__Your task__. Would you return exactly the lines from the top of the data below through the one containing "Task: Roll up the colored", leaving out the pictures?

__Given data__.
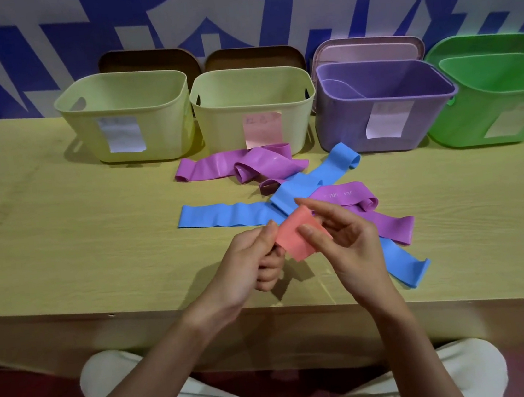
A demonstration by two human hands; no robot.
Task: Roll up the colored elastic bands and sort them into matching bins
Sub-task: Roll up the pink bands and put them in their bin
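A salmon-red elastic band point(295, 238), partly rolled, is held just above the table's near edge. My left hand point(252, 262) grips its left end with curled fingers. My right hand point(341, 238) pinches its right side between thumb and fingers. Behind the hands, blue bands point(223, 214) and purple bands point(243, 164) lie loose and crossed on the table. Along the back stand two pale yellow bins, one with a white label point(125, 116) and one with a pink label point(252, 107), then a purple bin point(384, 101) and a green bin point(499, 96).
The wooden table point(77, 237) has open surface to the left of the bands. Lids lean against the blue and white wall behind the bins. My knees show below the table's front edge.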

__Result of the exercise__.
A demonstration by two human hands; no robot.
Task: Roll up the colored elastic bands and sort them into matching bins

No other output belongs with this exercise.